** WORK INSTRUCTIONS **
Take every line of the material and reproduce it exactly.
STORED DATA Start Marker
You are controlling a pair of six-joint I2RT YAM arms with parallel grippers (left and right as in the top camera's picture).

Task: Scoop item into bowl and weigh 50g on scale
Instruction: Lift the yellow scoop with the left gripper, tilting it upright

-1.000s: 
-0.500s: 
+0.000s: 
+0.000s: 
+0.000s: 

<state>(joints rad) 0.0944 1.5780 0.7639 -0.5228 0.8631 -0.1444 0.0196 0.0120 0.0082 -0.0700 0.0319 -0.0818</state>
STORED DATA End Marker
** RESPONSE **
You are controlling a pair of six-joint I2RT YAM arms with parallel grippers (left and right as in the top camera's picture).

Task: Scoop item into bowl and weigh 50g on scale
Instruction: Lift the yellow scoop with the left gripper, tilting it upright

-1.000s: 
-0.500s: 
+0.000s: 
+0.000s: 
+0.000s: 

<state>(joints rad) 0.0944 1.5780 0.7639 -0.5228 0.8631 -0.1444 0.0196 0.0120 0.0082 -0.0700 0.0319 -0.0818</state>

This output is complete, so the exercise is closed.